И Глаз решил его разыграть.

– Сенька, — сказал Глаз. — Убежать из тюрьмы можно. Я в прошлом году лежал в больничке. Там, в коридоре под лестницей, есть люк. Он в теплотрассу выходит. На нем стоит тяжелая бочка. Но бочку можно отодвинуть. Если сумеешь это провернуть, то вылезешь за тюрьмой. Только в этой одежде тебя с ходу сцапают. Придется кого-нибудь раздеть.

– Я запросто убегу. Но как в больничку попасть?

– Я знаю много мастырок. Вот самая простая: проглоти кусочек мыла, и у тебя определят дизентерию.

Гена-повар стал Сеньку отговаривать. Но потом плюнул. Сенька мыло проглотил.

К отбою заболел живот. Да так сильно, что он извивался, как змея, и стонал, будто у него вытягивали внутренности.

Утром Глаз спросил:

– Пронесло?

– Нет, — ответил Сенька, — все еще нет.

Скоро Гену-повара забрали на этап, а на его место пришел Юра Пальцев. Дали ему полтора года. Следом на этап забрали Сеньку.
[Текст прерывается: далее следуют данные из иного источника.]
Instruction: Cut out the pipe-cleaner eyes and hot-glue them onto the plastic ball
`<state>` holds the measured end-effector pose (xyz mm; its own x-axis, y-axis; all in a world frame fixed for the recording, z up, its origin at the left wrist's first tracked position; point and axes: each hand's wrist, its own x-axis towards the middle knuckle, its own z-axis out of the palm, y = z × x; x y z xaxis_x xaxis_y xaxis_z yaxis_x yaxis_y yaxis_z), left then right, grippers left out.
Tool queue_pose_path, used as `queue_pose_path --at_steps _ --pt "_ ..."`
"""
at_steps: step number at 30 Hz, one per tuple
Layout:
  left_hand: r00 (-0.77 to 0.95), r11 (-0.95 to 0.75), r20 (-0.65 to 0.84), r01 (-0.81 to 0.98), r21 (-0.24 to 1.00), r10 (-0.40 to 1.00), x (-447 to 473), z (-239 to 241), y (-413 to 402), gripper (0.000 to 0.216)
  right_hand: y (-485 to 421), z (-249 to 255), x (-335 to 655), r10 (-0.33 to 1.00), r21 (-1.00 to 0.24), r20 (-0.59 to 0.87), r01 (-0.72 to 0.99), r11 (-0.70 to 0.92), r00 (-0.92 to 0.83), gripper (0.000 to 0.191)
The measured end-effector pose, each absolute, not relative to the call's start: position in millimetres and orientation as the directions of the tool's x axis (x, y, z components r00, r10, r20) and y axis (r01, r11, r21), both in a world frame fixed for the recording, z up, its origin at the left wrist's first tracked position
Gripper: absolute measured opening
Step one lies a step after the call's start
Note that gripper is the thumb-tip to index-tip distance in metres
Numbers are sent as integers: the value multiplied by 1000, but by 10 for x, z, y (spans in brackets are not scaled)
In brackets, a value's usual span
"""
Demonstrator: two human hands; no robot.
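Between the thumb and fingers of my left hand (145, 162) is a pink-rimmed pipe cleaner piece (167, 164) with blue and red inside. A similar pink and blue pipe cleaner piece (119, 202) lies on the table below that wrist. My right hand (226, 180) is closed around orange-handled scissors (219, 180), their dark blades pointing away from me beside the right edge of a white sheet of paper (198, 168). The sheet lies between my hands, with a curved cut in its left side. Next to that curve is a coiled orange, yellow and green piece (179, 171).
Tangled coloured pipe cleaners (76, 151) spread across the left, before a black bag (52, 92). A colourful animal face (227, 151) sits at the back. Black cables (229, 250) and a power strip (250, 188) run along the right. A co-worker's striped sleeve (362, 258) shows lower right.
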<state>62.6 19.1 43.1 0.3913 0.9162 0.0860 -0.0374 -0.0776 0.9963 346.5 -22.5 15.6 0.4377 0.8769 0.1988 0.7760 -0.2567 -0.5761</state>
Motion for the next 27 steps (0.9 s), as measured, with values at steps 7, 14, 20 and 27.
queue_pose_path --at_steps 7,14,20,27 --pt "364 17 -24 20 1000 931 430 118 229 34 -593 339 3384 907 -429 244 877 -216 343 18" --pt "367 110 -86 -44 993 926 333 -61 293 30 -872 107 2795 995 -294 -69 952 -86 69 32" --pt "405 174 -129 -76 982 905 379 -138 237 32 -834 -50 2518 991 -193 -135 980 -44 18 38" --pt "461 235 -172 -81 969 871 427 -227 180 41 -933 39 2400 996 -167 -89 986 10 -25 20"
Свято место пусто не бывает, и в камеру посадили здоровенного татарина. Татарин назвал себя Николаем и сразу захватил верхушку в камере. Он обращался со всеми запросто, будто всех знал давно, а тюрьма была для него дом родной. Татарин — темнило. Трудно было понять, за что его посадили и как он попал в ментовскую камеру. Он был высокий, психованный, целыми днями ходил по камере. Размахивал длинными ручищами, когда что-нибудь объяснял, и держал себя выше всех, зная наперед, что никто и ни в чем ему возразить не сможет.

Глаз больше других с ним разговаривал. Постепенно татарин стал рассказывать о себе.

Давно, лет десять назад, он работал в милиции. Потом от него ушла жена, и он стал пить. Допился до белой горячки. Чуть не убил человека. Но все обошлось — его подлечили. Потом опять стал пить и что-то украл. Его посадили. Дали срок. Так он попал в пермскую ментовскую зону общего режима. Освободился. Немного погулял и попал вторично. Теперь его направили в иркутскую зону.

– Хоть зоны и называются ментовскими,— рассказывал татарин,— но в них и половины ментов нет. В них направляют зеков из других, обыкновенных зон, ну, козлов всяких, а на этих зонах старого не вспоминают. Не важно, кем ты был. Хоть министром внутренних дел. Тебя за это не обидят.

В начале шестидесятых годов, рассказывал татарин, в иркутскую спецзону пригнали по этапу бывшего полковника. На воле он работал начальником управления внутренних дел. Ему должны были вот-вот присвоить комиссара, но он влип на взятке. На крупной, конечно. Его раскрутили. Дали восемь лет. В зоне полковник ни с кем не кентовался. Жил особняком. Все молчал. И через год сошел с ума. Еды ему не хватало. Он лизал чашки, собирал с пола корки хлеба, а когда ему особенно жрать хотелось, он залезал в помойную яму и там выискивал крохи. Он как был молчуном, так и остался, только все говорил себе под нос: «Ту-ту». Из помойной ямы так и слышалось «ту-ту».

– Так что,— закончил свой рассказ татарин,— вы, мелкие сошки, не расстраивайтесь и не переживайте, что вас посадили. И не таких людей садят. Отсидите — умнее будете. Полковник десятками тысяч ворочал, а вы у пьяных копейки забирали. На зоне научитесь, как надо по-крупному делать деньги. В следующий раз, когда я с вами опять встречусь в тюрьме или зоне, я думаю, вы уже попадете не за копейки. А будете, как полковник Ту-Ту.

Менты молчали. Они теперь не боялись Глаза. Перестали дежурить. Сейчас они побаивались татарина и ему не перечили. А с Глазом были на равных. Глаз рассказывал ментам свои похождения, а те с ним делились своим горем. По воле они тосковали сильно. А Глаз, слушая мента-рецидивиста, набирался опыта.

– Парни! — объявил однажды Глаз.— Я сотворю сейчас хохму. Сегодня заступил новый дубак, он меня плохо знает.

Он оторвал от одеяла кромку и сплел веревку. Один конец привязал к кровати, а другой накинул себе на шею: сел на пол и подтянул веревку, а чтоб надзиратель не узнал его, надел шапку, сдвинув ее на глаза.